◆ **Your task**: Search term "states": copy each line of the data containing it.
+ + + +
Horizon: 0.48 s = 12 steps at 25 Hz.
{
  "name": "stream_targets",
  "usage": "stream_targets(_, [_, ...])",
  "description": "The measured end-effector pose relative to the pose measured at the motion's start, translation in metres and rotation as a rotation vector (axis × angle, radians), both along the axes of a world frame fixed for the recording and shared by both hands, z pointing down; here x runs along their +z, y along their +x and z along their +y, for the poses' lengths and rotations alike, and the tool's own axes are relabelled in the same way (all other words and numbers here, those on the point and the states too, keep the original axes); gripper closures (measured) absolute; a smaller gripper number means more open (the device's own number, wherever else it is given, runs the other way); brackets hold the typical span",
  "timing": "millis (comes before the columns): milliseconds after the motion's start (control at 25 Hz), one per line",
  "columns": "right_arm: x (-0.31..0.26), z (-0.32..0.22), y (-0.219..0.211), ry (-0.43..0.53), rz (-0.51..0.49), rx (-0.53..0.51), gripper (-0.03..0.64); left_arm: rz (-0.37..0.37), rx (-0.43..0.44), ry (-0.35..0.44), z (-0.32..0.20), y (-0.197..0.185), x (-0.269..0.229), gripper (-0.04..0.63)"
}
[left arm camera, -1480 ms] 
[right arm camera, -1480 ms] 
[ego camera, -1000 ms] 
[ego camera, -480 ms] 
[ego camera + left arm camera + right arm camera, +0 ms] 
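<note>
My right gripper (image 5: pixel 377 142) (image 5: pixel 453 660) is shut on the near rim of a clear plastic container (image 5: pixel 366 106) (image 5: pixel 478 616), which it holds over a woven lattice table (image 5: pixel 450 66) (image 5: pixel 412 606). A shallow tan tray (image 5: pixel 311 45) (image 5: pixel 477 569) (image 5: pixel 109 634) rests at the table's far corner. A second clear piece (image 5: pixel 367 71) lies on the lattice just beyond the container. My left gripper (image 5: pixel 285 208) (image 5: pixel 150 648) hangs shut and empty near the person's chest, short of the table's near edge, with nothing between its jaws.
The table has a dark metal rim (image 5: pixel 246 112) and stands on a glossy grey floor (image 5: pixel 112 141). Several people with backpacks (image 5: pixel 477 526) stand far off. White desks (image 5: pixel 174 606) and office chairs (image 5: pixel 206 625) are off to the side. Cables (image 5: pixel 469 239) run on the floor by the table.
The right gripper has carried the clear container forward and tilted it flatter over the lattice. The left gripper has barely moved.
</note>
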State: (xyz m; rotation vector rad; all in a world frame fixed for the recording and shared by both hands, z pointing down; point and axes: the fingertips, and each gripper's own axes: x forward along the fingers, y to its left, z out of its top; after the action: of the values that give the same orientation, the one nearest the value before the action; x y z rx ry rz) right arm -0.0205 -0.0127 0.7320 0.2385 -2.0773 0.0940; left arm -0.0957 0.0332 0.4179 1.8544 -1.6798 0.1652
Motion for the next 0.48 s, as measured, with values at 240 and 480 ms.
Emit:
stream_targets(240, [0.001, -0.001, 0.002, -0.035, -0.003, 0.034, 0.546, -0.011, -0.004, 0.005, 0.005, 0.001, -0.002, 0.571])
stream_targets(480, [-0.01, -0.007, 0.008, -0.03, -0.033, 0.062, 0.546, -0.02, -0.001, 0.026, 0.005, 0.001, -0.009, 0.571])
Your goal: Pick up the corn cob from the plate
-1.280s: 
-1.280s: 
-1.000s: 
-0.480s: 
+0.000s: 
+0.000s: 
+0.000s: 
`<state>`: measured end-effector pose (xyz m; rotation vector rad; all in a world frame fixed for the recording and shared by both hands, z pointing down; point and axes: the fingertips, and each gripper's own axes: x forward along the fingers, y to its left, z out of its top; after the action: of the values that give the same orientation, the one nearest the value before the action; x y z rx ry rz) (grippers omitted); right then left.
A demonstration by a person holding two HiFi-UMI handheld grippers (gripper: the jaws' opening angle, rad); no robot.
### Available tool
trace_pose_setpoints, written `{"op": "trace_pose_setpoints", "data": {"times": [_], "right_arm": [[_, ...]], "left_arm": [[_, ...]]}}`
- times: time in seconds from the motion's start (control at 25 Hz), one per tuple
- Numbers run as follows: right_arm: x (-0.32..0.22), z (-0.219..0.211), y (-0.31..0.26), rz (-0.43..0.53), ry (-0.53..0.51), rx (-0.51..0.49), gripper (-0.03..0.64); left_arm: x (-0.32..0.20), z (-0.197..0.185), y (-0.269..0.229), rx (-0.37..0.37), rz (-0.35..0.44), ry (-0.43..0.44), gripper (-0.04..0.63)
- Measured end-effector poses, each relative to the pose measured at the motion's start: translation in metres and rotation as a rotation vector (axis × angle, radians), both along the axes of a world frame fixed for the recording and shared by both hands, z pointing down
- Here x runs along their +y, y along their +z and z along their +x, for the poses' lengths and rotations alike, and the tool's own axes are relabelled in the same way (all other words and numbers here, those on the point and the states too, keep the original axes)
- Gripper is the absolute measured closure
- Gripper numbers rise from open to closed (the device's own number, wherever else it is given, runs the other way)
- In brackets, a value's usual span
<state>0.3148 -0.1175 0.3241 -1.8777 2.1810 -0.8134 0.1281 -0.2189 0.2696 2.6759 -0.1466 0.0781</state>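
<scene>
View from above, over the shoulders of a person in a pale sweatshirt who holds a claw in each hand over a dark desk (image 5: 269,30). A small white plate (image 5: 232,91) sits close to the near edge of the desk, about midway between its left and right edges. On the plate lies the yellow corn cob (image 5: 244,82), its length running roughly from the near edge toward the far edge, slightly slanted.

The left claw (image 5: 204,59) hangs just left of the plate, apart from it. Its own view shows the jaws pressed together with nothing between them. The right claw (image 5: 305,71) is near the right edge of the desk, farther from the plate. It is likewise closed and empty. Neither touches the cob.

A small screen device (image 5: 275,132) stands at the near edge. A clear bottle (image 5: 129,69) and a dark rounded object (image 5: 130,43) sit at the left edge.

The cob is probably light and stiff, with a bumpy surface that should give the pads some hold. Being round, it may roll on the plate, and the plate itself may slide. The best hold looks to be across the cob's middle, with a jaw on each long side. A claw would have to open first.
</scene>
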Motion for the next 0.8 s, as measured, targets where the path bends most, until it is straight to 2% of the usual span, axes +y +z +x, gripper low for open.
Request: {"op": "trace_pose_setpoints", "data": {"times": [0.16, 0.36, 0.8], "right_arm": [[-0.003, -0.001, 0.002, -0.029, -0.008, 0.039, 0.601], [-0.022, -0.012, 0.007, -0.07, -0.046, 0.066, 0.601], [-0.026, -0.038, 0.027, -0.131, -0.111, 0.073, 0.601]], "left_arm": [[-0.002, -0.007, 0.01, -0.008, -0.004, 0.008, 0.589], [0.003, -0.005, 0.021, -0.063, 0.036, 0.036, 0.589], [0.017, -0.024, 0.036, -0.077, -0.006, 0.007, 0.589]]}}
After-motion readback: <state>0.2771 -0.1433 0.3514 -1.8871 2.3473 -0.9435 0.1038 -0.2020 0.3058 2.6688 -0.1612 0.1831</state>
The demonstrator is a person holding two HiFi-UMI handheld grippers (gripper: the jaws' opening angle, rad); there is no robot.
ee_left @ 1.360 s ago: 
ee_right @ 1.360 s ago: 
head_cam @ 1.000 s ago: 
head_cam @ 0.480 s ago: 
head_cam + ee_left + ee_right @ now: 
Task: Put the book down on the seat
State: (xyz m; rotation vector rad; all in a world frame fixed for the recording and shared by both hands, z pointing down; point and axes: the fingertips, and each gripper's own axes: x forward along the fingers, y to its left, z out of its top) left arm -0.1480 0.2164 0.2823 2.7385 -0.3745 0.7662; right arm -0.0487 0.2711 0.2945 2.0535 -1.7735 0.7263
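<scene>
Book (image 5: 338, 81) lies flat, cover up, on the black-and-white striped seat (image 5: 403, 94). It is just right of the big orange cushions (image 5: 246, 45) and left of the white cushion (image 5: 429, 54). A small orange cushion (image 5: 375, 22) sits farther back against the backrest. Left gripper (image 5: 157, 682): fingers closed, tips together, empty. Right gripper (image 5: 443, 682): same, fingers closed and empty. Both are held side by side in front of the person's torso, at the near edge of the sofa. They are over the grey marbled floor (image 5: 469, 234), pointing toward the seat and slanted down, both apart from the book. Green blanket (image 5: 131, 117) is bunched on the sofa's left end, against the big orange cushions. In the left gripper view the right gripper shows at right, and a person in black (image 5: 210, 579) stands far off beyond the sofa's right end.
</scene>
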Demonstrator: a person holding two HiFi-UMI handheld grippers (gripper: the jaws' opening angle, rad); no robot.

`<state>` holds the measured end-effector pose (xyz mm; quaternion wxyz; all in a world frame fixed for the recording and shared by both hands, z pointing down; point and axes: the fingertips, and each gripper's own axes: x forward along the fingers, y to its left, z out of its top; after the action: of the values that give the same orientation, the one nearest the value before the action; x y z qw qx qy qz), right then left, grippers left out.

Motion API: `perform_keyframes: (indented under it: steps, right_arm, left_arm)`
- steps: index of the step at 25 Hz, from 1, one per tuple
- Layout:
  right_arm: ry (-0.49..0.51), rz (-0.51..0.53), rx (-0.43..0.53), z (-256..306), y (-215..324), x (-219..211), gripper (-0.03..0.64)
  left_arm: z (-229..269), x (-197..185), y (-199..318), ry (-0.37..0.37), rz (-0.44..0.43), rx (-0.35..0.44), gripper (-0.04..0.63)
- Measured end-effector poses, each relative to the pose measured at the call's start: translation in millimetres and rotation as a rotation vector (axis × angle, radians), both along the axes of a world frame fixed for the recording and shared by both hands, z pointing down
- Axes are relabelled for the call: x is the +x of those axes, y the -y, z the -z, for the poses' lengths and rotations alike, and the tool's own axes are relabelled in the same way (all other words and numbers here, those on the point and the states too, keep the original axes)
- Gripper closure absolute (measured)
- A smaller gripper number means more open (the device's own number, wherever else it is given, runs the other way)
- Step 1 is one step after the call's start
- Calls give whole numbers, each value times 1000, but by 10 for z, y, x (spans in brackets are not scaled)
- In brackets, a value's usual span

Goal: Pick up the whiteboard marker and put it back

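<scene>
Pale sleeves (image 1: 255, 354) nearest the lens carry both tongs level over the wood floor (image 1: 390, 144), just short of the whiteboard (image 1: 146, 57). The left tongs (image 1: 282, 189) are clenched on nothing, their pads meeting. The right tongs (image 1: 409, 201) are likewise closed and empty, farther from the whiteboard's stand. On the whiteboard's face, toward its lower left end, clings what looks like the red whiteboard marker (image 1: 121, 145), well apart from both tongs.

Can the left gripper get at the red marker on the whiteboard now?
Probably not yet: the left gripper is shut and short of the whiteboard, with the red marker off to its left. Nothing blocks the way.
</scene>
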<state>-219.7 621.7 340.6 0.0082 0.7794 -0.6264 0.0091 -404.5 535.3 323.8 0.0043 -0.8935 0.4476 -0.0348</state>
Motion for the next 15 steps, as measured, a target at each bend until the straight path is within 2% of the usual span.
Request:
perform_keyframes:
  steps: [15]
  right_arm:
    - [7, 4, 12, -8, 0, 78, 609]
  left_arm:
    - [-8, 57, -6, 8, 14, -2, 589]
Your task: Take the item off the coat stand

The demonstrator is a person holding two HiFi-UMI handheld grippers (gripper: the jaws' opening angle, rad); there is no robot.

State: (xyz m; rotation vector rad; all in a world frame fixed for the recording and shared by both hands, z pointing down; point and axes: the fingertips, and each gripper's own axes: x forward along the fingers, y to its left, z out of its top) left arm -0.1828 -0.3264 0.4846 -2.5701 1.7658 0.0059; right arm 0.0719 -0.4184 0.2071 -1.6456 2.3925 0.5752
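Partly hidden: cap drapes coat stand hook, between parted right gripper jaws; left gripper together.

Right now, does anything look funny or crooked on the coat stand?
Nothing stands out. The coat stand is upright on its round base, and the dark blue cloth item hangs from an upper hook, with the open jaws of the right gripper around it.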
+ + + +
◆ **Response**:
  "description": "The measured end-effector pose relative to the pose measured at the motion's start, translation in metres and rotation as a rotation vector (axis × angle, radians), both along the axes of a world frame fixed for the recording and shared by both hands, z pointing down; here x runs along their +z, y along their +x and z along their +y, for the poses' lengths and rotations alike, and the tool's own axes are relabelled in the same way (all other words and numbers here, those on the point and the states too, keep the original axes); gripper closures (measured) absolute; a smaller gripper number means more open (the device's own number, wherever else it is given, runs the other way); brackets hold the typical span",
- Here x runs along their +y, y along their +z and z along their +x, for the poses' lengths and rotations alike, and the tool's own axes are relabelled in the same way (all other words and numbers here, those on the point and the states too, keep the original axes)
- Axes are relabelled for the call: x is the +x of those axes, y the -y, z the -z, for the poses' lengths and rotations alike, and the tool's own axes are relabelled in the same way (all other words and numbers here, those on the point and the states too, keep the original axes)

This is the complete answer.